She buys a coffee and sips on it lazily as she walks around. There’s still a couple of hours to go before the choosing, and she doesn’t have to enter the arena quite yet. She will soon, to get a good seat on the field, but for now Yubin is content to just look in all the shops. She lingers longest in the bookstore. She’s happiest when she’s among books; she visits the library so much she may as well be a permanent fixture. Yubin has always had a love of reading; a desire to learn something new, or to disappear inside a world not her own. There are a few new novels she’d love to have, but her part-time job as a music engineer doesn’t pay all that much, and she doesn’t have enough time after dragonrider training to read very often.

She’s still tempted, though; if she doesn’t get chosen today she’ll have all the time in the world.

She gives in and buys one book, knowing it’ll just get added to the growing pile of unread ones in her bedroom. But there’s just something about the smell and feel of a book that makes them hard to resist. She takes the bag from the shopkeeper with a polite “thank you” and a smile; as she makes her way out of the bookstore towards the arena, her phone buzzes.

It’s her older brother, a dragonrider who has been living in the Apple City for the last few years. His message is only one line.

_ It will happen. _

Her smile slips into an affectionate grin; she types out her response quickly.
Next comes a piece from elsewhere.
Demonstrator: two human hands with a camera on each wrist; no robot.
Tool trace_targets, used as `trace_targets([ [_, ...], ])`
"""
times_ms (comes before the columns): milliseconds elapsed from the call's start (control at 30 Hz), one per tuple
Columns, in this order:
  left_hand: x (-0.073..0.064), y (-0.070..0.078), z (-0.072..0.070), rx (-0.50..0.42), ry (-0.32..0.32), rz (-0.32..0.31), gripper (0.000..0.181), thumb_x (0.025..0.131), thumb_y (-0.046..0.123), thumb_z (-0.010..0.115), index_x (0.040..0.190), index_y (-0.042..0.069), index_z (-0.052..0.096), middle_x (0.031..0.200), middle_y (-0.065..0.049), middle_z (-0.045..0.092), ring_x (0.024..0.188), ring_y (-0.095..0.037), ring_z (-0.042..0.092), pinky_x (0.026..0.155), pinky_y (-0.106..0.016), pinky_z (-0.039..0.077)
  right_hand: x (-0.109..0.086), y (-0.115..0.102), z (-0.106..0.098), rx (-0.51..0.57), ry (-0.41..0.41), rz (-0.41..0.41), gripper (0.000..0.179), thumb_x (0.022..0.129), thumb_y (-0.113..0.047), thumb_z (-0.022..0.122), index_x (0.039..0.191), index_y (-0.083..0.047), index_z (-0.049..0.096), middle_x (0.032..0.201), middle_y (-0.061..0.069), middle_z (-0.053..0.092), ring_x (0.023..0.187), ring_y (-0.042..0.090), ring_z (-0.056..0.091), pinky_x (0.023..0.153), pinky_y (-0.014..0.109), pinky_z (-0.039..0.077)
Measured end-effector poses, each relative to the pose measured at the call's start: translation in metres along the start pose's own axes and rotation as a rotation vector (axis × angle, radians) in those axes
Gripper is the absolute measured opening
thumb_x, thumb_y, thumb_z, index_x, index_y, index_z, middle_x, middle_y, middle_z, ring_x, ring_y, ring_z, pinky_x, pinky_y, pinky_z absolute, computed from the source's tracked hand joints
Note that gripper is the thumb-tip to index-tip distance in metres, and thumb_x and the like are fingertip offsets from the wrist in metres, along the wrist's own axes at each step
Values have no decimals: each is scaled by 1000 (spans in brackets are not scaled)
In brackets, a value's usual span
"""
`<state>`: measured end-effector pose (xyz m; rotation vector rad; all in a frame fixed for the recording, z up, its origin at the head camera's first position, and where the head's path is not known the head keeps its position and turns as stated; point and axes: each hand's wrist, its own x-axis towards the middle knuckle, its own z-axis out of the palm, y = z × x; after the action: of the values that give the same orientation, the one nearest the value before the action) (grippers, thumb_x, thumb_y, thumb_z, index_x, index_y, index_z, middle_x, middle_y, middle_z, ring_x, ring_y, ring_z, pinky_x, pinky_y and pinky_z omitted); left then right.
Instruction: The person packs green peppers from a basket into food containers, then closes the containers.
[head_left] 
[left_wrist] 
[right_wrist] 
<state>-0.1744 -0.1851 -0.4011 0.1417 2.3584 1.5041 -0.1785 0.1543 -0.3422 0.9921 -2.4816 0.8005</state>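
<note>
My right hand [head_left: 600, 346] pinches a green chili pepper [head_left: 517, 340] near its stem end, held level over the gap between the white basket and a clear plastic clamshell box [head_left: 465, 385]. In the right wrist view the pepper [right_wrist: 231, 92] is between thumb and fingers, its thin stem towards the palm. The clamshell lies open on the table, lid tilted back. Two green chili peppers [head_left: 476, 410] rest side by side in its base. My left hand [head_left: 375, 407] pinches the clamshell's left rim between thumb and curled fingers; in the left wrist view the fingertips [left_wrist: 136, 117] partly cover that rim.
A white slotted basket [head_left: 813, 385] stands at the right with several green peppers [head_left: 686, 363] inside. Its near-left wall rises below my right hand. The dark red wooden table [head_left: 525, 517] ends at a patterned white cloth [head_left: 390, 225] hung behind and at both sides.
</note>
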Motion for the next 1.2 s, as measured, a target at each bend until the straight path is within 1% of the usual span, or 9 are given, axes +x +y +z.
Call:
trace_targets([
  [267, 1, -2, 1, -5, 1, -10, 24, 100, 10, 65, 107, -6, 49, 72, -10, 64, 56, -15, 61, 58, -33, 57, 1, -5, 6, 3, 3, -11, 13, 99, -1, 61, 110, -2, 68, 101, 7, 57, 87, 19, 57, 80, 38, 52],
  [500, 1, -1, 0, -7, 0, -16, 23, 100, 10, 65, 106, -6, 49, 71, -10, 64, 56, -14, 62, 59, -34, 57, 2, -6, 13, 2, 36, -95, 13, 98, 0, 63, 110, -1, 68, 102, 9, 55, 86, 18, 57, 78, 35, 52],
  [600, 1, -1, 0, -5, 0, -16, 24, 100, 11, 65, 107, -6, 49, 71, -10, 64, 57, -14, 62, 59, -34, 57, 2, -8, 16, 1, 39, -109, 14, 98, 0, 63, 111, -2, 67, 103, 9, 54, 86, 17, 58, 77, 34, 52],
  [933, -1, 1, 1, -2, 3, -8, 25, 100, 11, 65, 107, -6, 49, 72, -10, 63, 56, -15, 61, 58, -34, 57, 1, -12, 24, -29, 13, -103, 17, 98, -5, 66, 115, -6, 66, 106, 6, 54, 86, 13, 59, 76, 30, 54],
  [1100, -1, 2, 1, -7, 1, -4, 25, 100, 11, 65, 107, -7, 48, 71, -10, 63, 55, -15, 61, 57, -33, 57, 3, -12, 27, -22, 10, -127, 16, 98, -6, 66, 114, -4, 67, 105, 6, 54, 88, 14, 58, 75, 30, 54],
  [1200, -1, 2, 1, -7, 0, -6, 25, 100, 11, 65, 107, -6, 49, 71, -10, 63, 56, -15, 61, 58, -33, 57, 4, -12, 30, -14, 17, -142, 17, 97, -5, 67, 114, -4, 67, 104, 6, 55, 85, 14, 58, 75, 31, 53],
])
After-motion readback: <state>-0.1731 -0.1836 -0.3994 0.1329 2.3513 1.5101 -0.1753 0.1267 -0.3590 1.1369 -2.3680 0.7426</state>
_ I wish I had your optimism, oppa. _

Aside from her parents and a couple of Yubin’s friends from training, her brother has been her strongest advocate, an unrelenting support. He’d even shown up at the training academy when one of the teachers had threatened to expel Yubin because she didn’t yet have a dragon. He’s determined that Yubin  _ will _ have a dragon, and that determination is really one of the few things besides her own desire that keeps her returning to the arena grounds every year. She’s cried her disappointment to him every time she’s returned to her apartment alone, and every time he tells her to never give up, because her family has never given up.

So she doesn’t.

She trades a few more messages with him, and by the time her phone buzzes again with its alarm, telling her it’s time to enter the arena, she feels more at ease. Still nervous, still a little fearful, but she holds her head a little higher. Her step is a little more confident.

_ It  _ will _ happen. _

It has to.

As she walks the short tunnel into the arena, she can already hear the cheering of the crowd, but what makes her stop just at the edge of the entrance are the dragons. It’s unusual for them to be here this early, but they’re already swooping overhead, screeching and blowing smoke at each other. Yubin stops under the large archway and watches as a few of the dragons circle lower, essentially checking out the candidates already on the field. But the ceremony hasn’t yet begun, and it won’t until every candidate for that year has shown themselves present for selection. If a candidate fails to show up for the choosing ceremony, they’ve forfeited their participation for the next year, and will have to wait for the following ceremony. Yubin can’t imagine having to wait two years for a potential selection. Some candidates have just given up after one or two tries at selection; Yubin doesn’t think she could do that, either.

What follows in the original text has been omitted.